The battle for Neighborville is (re) decided in portability

Plants Vs Zombies: Battle for Neighborville basically remains the title we've come to know. Abandoned the tower defense gameplay of the first chapters of the saga, and embraced the 3D open maps of the chapters of the two Garden Warfare, we find ourselves in front of one third person shooter in semi open maps, where we will have to decide whether to take the side of the plants or the zombies to give them a good reason. Compared to previous experiences on other platforms of the title, the Nintendo Switch version defends itself very well and indeed, precisely because of the incredible offer we talked about, it might be the best version to play, but not only for these reasons.

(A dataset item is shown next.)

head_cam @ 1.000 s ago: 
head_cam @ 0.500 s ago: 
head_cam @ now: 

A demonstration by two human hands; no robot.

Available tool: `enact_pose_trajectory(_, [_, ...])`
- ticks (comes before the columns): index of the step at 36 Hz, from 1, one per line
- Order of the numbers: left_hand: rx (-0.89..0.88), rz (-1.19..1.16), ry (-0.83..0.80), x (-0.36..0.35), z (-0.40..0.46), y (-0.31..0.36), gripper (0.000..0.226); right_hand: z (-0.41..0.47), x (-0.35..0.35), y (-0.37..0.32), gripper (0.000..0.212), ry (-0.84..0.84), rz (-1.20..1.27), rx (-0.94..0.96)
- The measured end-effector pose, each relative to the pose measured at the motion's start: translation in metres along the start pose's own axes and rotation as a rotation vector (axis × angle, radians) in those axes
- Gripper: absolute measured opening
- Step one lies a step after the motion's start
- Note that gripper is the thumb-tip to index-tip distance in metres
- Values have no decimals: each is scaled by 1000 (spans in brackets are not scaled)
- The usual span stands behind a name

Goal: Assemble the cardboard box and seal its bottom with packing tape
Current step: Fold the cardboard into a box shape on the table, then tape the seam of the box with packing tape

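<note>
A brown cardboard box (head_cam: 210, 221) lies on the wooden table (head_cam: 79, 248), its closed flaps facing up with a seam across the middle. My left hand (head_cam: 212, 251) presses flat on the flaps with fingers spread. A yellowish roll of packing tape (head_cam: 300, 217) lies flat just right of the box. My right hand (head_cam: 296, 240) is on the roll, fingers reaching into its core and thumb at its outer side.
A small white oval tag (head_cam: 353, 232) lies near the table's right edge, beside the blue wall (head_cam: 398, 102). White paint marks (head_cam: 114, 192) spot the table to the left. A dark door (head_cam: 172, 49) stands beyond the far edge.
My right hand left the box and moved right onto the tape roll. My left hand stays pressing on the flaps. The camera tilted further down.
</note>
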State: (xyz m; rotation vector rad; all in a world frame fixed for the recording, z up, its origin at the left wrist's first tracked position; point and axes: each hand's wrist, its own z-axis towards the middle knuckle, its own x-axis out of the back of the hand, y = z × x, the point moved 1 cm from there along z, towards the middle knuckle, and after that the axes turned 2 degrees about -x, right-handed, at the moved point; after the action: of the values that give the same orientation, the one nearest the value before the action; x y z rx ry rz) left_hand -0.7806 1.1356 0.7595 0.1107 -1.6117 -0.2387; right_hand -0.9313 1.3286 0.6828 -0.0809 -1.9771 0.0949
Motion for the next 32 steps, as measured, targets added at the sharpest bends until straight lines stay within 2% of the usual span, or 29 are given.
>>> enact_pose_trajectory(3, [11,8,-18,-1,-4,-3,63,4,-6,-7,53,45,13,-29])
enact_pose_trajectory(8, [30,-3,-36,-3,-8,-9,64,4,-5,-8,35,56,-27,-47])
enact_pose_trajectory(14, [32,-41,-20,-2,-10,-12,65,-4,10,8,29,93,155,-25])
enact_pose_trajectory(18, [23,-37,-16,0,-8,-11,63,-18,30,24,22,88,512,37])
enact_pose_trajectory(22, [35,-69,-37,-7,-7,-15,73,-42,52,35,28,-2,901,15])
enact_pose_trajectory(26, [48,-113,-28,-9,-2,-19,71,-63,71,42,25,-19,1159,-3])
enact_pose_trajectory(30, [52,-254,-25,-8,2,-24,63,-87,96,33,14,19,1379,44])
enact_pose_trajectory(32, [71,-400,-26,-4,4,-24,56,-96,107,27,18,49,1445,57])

The first detail that immediately leaps to the eyes, regarding this conversion on the Nintendo Switch, is the use of the Frostbite Engine. Plants Vs. Zombies: Battle for Neighborville is the first EA title to exploit it. Implementing this graphics engine took the developers several months of work, but the final result is very good. Compared to many other titles arriving on Switch with a minimum wage port, the work done on the graphic and technical sector is truly excellent, comparing with the other versions and showing the side a some drop in frame rate only in the most excited moments of the game.

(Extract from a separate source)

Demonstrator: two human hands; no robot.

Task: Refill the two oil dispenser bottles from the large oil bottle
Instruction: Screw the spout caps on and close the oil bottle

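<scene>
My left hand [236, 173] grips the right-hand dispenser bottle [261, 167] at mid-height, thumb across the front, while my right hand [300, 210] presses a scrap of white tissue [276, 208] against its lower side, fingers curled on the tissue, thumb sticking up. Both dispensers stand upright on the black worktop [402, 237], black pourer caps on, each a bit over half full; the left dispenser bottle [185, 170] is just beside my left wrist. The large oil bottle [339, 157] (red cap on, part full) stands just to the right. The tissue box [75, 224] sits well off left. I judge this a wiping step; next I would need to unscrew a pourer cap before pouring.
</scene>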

The guys of PopCap Games and EA then worked hard to implement the other Switch features as well. First of all, you will be able to use the touch screen: it might seem like a trivial thing, but given the many possibilities offered to the game, using the touch screen of the Switch will be essential for extricate yourself from the intricate and numerous menus. Not only that, we will also have the opportunity to customize motion control: you can then use the motion sensors of the Joy-Con or the Pro Controller to aim at enemies, modifying various parameters dedicated to sensitivity.

Is the Switch incarnation of Plants Vs Zombies the best on the market?

Plants Vs Zombies: Battle for Neighborville is a well-structured and extremely entertaining title. The offer that comes with it on Switch, then, adds hours and hours of content thanks to the addition of the various DLCs released in the last year, which if added to a good dose of replayability due to the different feasible strategies, and the possibility to play it online with our friends (via subscription to the Nintendo Switch Online service), makes The Battle for Neighborville one of the most complete titles you can add to your library, on and off the Switch.

Technically speaking, the title holds up to comparison with its versions for other consoles, net of some minor graphic flaws and some drop in frame rate. Despite these subtleties and some initial confusion, Plants Vs Zombies: The Battle of Neighborville wins its debut on Switch, a unique, rich and fun experience which we definitely recommend to everyone.